(Saved entries)
● ● ●

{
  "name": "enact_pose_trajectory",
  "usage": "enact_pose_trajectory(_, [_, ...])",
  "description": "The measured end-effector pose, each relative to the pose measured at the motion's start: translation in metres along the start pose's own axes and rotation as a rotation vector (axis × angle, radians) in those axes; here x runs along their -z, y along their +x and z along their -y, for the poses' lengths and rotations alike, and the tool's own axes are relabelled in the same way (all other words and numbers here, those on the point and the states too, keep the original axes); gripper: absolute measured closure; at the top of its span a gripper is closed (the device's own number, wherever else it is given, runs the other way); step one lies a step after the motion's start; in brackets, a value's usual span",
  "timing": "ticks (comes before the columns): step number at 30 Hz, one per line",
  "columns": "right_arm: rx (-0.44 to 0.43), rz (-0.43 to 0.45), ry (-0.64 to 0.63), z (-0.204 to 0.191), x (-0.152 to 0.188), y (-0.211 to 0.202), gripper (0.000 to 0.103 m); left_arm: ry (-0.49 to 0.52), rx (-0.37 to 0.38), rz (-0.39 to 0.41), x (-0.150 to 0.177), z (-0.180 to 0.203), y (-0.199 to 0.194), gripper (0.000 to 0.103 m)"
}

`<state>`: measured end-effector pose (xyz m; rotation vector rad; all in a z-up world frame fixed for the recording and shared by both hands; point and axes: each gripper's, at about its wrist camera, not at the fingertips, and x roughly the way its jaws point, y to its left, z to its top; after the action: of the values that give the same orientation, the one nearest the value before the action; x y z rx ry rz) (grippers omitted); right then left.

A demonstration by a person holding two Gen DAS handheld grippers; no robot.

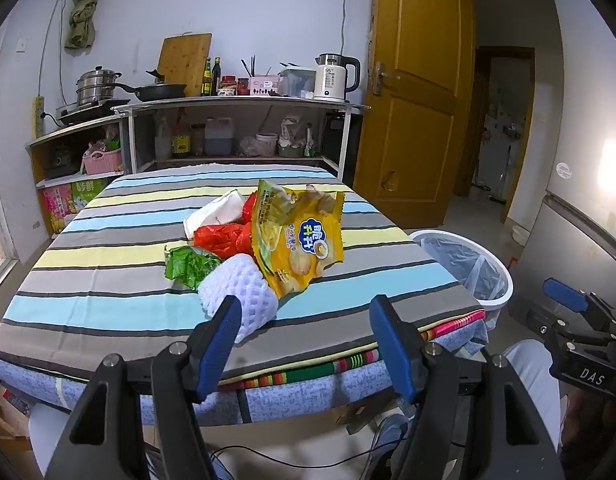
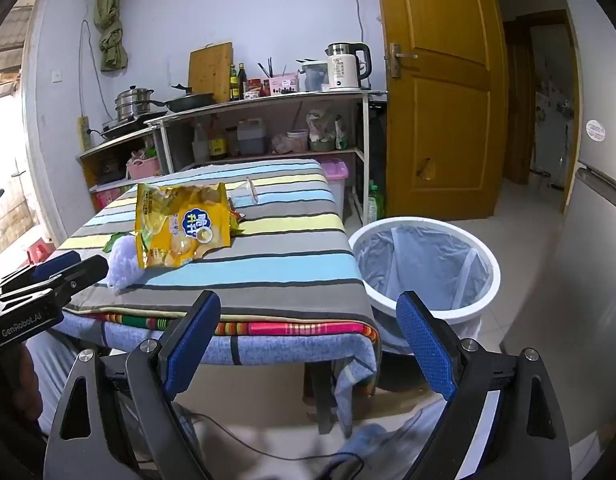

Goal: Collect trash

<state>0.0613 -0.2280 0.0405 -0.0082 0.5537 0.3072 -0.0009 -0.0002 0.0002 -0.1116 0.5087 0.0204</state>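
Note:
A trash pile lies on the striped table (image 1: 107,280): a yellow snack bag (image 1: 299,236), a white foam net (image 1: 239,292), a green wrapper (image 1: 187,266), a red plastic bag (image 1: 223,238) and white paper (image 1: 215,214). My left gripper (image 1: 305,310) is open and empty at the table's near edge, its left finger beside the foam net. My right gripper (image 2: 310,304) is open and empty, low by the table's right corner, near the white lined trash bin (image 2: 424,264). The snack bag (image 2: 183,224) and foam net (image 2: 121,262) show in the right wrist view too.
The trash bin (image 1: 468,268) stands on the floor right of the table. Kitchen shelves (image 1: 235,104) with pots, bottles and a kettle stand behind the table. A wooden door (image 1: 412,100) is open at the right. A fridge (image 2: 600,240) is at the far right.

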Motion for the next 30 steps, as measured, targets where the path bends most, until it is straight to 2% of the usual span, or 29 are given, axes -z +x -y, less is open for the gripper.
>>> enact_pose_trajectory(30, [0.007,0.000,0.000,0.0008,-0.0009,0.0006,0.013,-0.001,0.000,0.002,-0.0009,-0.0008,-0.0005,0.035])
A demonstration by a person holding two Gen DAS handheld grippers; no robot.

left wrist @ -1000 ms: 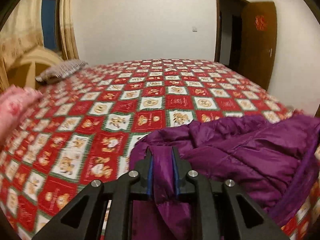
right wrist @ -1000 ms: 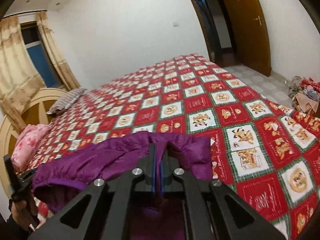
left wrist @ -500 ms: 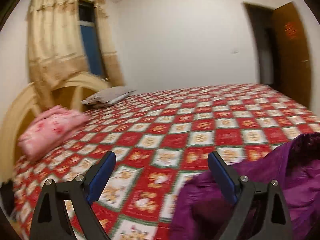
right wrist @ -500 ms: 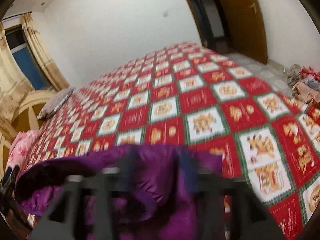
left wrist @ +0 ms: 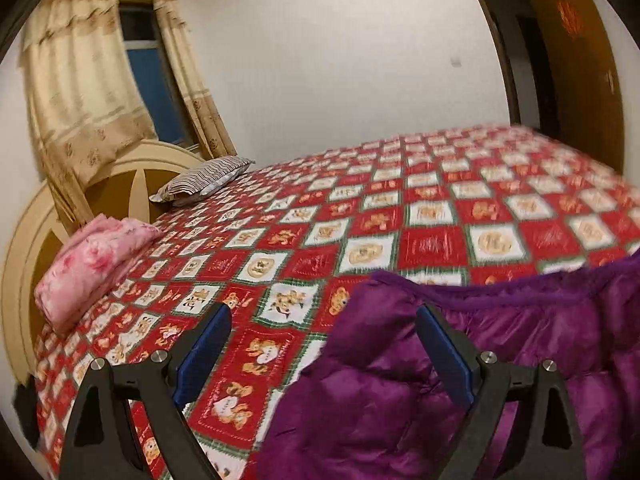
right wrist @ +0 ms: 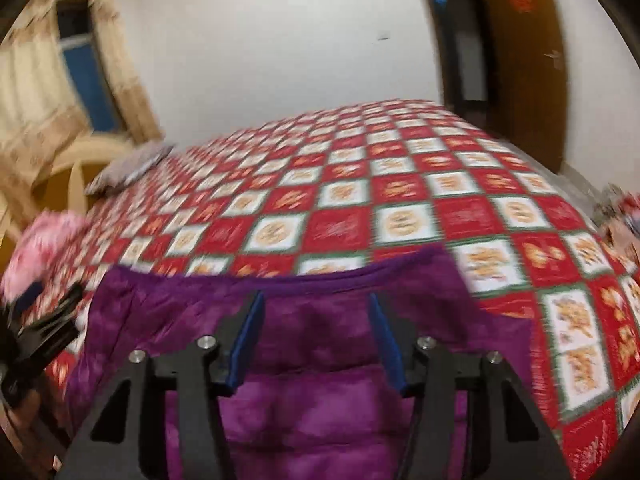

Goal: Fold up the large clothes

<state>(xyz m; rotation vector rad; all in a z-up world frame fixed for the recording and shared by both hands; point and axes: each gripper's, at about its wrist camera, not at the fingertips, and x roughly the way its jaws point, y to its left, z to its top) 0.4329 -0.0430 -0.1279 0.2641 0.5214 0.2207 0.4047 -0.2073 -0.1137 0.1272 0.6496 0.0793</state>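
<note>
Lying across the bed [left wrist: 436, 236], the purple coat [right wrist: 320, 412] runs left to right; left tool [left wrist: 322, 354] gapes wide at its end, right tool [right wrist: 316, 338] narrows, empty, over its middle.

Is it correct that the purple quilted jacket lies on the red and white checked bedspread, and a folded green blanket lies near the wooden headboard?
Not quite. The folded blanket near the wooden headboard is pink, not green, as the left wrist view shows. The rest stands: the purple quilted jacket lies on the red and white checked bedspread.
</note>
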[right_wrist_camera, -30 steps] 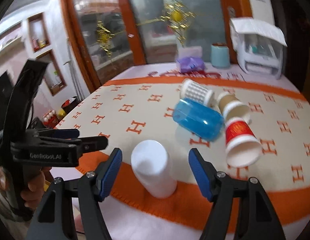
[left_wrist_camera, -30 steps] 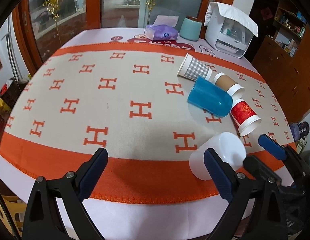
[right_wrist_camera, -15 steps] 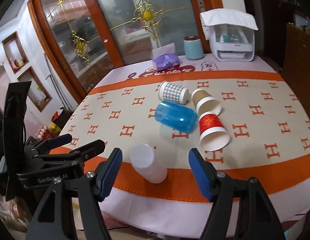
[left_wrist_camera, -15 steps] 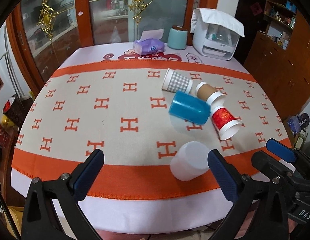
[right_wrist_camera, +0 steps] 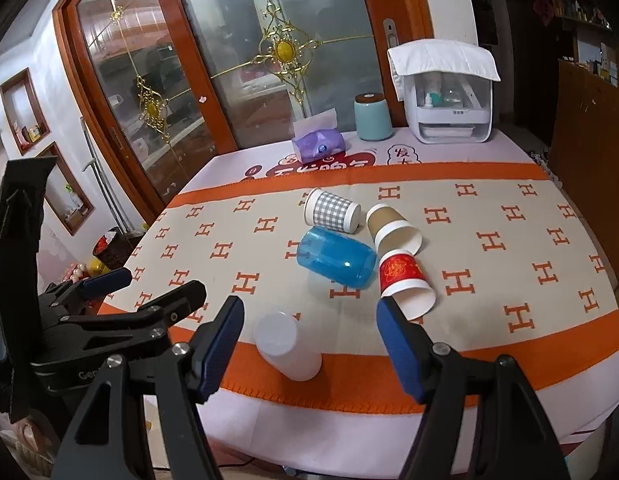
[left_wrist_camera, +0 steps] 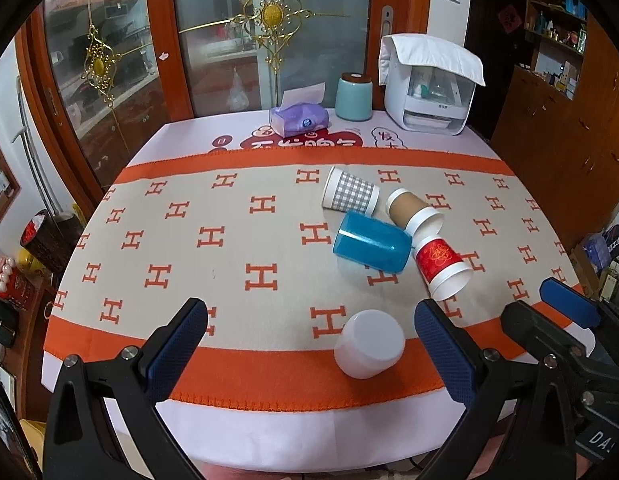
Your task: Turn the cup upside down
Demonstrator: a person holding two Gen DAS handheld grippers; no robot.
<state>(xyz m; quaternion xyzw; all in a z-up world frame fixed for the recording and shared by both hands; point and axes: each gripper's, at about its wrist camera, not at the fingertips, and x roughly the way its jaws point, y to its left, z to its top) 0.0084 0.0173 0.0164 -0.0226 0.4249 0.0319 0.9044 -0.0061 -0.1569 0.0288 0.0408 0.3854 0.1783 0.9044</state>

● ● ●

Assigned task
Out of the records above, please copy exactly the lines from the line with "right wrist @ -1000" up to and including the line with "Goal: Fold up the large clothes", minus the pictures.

Exercise output
right wrist @ -1000 ms: 
left wrist @ -500 ms: 
right wrist @ -500 ms: 
left wrist @ +0 ms: 
right wrist @ +0 ms: 

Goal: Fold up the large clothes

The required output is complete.